**Action item:**
Repeat the listing exactly, line by line.

____ Dataset

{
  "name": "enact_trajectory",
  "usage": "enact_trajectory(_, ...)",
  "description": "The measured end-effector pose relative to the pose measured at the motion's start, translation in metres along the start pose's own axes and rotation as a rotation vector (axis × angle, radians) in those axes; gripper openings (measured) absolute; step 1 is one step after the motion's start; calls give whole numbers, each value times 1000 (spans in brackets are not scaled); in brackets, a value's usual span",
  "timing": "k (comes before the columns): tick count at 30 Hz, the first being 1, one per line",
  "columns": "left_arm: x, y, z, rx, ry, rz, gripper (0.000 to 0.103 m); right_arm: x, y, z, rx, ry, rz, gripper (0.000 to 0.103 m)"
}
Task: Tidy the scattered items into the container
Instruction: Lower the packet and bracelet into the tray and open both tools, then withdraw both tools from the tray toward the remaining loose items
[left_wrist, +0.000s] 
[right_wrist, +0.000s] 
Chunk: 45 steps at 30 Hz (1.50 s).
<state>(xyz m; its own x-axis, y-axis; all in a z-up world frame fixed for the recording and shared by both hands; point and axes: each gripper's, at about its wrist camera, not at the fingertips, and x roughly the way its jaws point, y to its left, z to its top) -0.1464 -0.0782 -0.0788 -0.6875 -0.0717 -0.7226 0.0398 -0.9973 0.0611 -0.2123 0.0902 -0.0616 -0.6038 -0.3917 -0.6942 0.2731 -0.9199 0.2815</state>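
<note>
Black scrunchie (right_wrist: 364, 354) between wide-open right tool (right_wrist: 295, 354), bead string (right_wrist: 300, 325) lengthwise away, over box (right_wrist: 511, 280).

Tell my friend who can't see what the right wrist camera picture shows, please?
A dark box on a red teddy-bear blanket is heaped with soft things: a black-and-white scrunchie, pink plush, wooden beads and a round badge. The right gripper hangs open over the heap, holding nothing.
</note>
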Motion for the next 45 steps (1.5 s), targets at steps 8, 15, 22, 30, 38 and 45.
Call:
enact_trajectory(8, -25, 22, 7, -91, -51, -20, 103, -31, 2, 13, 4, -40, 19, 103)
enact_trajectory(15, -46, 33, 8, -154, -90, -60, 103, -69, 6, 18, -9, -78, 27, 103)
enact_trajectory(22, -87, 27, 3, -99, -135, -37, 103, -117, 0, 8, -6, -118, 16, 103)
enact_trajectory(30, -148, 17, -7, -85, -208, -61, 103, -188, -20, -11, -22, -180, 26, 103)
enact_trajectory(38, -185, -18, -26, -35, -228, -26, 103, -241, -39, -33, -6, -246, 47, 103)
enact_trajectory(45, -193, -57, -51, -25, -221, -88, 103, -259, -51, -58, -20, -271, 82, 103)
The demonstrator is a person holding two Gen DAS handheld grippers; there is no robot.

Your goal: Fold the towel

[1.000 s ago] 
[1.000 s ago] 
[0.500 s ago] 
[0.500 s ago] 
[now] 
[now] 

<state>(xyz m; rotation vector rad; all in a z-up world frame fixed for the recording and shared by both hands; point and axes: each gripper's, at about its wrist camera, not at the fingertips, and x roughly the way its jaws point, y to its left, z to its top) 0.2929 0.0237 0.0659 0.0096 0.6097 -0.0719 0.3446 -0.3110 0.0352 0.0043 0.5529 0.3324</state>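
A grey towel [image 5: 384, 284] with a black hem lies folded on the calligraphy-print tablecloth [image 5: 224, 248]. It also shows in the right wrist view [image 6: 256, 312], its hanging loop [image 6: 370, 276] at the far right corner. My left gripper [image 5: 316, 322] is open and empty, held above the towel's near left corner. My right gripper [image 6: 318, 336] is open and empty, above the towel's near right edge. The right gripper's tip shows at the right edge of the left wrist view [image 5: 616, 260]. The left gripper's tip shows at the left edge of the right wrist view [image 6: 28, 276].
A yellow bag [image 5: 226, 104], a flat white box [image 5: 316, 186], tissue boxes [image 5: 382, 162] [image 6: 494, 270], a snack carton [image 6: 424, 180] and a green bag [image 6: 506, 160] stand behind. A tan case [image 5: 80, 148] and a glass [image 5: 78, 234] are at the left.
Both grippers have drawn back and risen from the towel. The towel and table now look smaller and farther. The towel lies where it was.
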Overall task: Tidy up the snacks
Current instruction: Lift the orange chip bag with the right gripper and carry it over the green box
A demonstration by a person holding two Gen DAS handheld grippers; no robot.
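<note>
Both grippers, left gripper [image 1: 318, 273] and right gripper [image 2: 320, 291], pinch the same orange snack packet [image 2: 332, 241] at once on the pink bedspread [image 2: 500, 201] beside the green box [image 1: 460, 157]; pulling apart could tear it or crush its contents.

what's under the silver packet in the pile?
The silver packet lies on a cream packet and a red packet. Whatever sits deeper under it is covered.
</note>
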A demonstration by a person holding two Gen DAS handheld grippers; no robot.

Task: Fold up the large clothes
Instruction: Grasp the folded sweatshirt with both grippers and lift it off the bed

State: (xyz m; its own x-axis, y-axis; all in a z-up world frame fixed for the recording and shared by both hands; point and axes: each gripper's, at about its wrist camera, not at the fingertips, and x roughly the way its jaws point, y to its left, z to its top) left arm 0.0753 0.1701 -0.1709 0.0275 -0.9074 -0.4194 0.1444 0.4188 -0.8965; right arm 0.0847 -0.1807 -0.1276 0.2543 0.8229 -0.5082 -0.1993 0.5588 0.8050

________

**Task result:**
{
  "name": "enact_trajectory",
  "usage": "enact_trajectory(_, ...)",
  "description": "The measured end-effector pose relative to the pose measured at the motion's start, translation in metres along the start pose's own axes and rotation as a rotation vector (axis × angle, radians) in those axes; gripper openings (measured) absolute; step 1 is one step after the motion's start; calls give whole numbers, each value times 1000 (spans in brackets are not scaled); in brackets, a value's usual span",
  "timing": "k (comes before the columns): tick count at 30 Hz, the first being 1, one per line",
  "columns": "left_arm: x, y, z, rx, ry, rz, gripper (0.000 to 0.103 m); right_arm: x, y, z, rx, ry, rz, gripper (0.000 to 0.103 m)"
}
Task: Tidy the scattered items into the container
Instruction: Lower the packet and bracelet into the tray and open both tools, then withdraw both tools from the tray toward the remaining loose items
[left_wrist, +0.000s] 
[right_wrist, +0.000s] 
Chunk: 45 steps at 30 Hz (1.50 s).
<state>(xyz m; its own x-axis, y-axis; all in a z-up world frame fixed for the recording and shared by both hands; point and axes: each gripper's, at about its wrist camera, not at the fingertips, and x roughly the way its jaws point, y to its left, z to its top) -0.1464 -0.0782 -0.0788 -0.6875 -0.0717 -0.7226 0.0398 -0.9973 0.0611 -0.2123 0.0902 -0.0616 -0.6038 -0.3917 -0.6942 0.2731 -0.9199 0.2815</state>
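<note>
Black scrunchie (right_wrist: 364, 354) between wide-open right tool (right_wrist: 295, 354), bead string (right_wrist: 300, 325) lengthwise away, over box (right_wrist: 511, 280).

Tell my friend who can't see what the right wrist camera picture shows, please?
A dark box on a red teddy-bear blanket is heaped with soft things: a black-and-white scrunchie, pink plush, wooden beads and a round badge. The right gripper hangs open over the heap, holding nothing.
</note>
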Motion for the next 45 steps (1.5 s), targets at steps 8, 15, 22, 30, 38 and 45.
Call:
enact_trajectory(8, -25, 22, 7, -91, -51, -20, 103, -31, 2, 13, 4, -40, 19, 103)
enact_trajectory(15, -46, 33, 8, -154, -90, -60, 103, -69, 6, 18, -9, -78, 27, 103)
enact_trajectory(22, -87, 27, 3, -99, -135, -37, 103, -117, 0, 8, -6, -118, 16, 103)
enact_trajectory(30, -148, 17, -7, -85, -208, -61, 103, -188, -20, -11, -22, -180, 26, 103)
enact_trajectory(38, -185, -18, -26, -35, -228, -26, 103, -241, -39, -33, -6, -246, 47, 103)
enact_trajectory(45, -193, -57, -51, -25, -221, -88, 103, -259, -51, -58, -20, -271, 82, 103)
The demonstrator is a person holding two Gen DAS handheld grippers; there is no robot.

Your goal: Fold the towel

[1.000 s ago] 
[1.000 s ago] 
[0.500 s ago] 
[0.500 s ago] 
[now] 
[now] 

<state>(xyz m; rotation vector rad; all in a z-up world frame fixed for the recording and shared by both hands; point and axes: each gripper's, at about its wrist camera, not at the fingertips, and x roughly the way its jaws point, y to its left, z to its top) 0.2929 0.0237 0.0659 0.0096 0.6097 -0.0719 0.3446 -0.3110 0.0352 0.0043 0.5529 0.3324</state>
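A grey towel [image 5: 384, 284] with a black hem lies folded on the calligraphy-print tablecloth [image 5: 224, 248]. It also shows in the right wrist view [image 6: 256, 312], its hanging loop [image 6: 370, 276] at the far right corner. My left gripper [image 5: 316, 322] is open and empty, held above the towel's near left corner. My right gripper [image 6: 318, 336] is open and empty, above the towel's near right edge. The right gripper's tip shows at the right edge of the left wrist view [image 5: 616, 260]. The left gripper's tip shows at the left edge of the right wrist view [image 6: 28, 276].
A yellow bag [image 5: 226, 104], a flat white box [image 5: 316, 186], tissue boxes [image 5: 382, 162] [image 6: 494, 270], a snack carton [image 6: 424, 180] and a green bag [image 6: 506, 160] stand behind. A tan case [image 5: 80, 148] and a glass [image 5: 78, 234] are at the left.
Both grippers have drawn back and risen from the towel. The towel and table now look smaller and farther. The towel lies where it was.
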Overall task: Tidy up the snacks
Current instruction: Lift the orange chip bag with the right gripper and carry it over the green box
A demonstration by a person holding two Gen DAS handheld grippers; no robot.
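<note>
Both grippers, left gripper [image 1: 318, 273] and right gripper [image 2: 320, 291], pinch the same orange snack packet [image 2: 332, 241] at once on the pink bedspread [image 2: 500, 201] beside the green box [image 1: 460, 157]; pulling apart could tear it or crush its contents.

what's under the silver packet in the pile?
The silver packet lies on a cream packet and a red packet. Whatever sits deeper under it is covered.
</note>
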A demonstration by a person holding two Gen DAS handheld grippers; no robot.

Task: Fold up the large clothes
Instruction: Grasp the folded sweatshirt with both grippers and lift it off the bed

State: (xyz m; its own x-axis, y-axis; all in a z-up world frame fixed for the recording and shared by both hands; point and axes: each gripper's, at about its wrist camera, not at the fingertips, and x roughly the way its jaws point, y to its left, z to its top) left arm 0.0753 0.1701 -0.1709 0.0275 -0.9074 -0.4194 0.1444 0.4188 -0.8965; right arm 0.0847 -0.1807 -0.1276 0.2543 0.8229 -0.5082 -0.1993 0.5588 0.8050

Here the work on this exercise is complete.